Taking the first line of the listing as the start and the line containing "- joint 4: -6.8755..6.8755" as the end, reproduce everything in between exactly, both ends included.
====
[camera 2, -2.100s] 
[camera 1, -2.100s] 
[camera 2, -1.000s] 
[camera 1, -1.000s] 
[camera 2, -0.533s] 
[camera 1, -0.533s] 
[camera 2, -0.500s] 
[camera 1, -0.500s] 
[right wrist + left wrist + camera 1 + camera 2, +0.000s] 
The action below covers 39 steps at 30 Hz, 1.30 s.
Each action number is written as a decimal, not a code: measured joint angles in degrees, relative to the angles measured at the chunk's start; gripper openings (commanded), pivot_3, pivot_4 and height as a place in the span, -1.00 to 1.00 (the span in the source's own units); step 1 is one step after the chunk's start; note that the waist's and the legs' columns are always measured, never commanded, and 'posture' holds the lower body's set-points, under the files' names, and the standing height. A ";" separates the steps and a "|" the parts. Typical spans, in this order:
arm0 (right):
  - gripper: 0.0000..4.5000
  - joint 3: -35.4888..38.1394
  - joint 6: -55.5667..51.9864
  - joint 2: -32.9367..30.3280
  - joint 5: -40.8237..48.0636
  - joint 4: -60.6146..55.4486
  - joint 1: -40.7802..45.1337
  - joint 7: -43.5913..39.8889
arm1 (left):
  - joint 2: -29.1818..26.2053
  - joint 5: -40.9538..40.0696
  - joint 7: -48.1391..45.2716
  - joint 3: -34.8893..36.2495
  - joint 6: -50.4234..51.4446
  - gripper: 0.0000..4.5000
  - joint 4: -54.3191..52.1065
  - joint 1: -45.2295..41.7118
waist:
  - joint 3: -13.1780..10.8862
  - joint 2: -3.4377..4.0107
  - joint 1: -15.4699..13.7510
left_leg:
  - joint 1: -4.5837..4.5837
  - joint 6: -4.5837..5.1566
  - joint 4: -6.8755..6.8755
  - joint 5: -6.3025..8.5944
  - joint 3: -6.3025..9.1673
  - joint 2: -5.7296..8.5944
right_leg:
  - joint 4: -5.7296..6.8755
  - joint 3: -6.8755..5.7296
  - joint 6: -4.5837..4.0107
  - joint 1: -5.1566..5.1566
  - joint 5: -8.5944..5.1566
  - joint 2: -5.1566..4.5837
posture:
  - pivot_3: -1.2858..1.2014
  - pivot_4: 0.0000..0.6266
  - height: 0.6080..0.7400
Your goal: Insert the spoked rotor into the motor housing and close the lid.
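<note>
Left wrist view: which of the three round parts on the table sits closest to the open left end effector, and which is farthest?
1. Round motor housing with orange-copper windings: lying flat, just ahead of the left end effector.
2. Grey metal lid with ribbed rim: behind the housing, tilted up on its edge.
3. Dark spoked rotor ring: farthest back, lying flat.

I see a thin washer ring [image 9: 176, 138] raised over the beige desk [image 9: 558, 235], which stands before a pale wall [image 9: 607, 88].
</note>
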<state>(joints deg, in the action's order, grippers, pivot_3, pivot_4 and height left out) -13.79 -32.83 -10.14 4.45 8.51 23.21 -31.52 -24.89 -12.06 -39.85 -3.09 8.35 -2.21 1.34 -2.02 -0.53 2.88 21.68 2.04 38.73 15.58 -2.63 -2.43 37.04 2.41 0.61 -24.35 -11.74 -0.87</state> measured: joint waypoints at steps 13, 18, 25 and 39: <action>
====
_Expected output_.
[camera 2, -2.100s] 
[camera 1, -2.100s] 
[camera 2, -1.000s] 
[camera 1, -1.000s] 
[camera 2, -0.533s] 
[camera 1, -0.533s] 
[camera 2, -0.500s] 
[camera 1, -0.500s] 
[right wrist + left wrist + camera 1 + camera 2, +0.000s] 
The action below covers 39 steps at 30 Hz, 1.30 s.
Each action number is written as a decimal, not a code: measured joint angles in degrees, relative to the angles measured at the chunk's start; gripper openings (commanded), pivot_3, pivot_4 and height as a place in the span, -1.00 to 1.00 (the span in the source's own units); step 1 is one step after the chunk's start; note that the waist's and the legs' columns are always measured, never commanded, and 'posture' holds the lower body's set-points, under the files' names, and the standing height. A ";" separates the steps and a "|" the parts. Typical spans, in this order:
arm0 (right):
  - gripper: 0.0000..4.5000
  - joint 3: -35.4888..38.1394
  - joint 6: -55.5667..51.9864
  - joint 2: -32.9367..30.3280
  - joint 5: -40.8237..48.0636
  - joint 4: -60.6146..55.4486
  - joint 1: -40.7802..45.1337
  - joint 7: -43.5913..39.8889
arm1 (left):
  - joint 2: -29.1818..26.2053
  - joint 5: -40.9538..40.0696
  - joint 7: -48.1391..45.2716
  - joint 3: -34.8893..36.2495
  - joint 6: -50.4234..51.4446
  - gripper: 0.0000..4.5000
  - joint 4: -54.3191..52.1065
  - joint 1: -45.2295..41.7118
waist:
  - joint 3: -13.1780..10.8862
  - joint 2: -3.4377..4.0107
  - joint 1: -15.4699..13.7510
left_leg:
  - joint 1: -4.5837..4.5837
  - joint 6: -4.5837..5.1566
  - joint 4: -6.8755..6.8755

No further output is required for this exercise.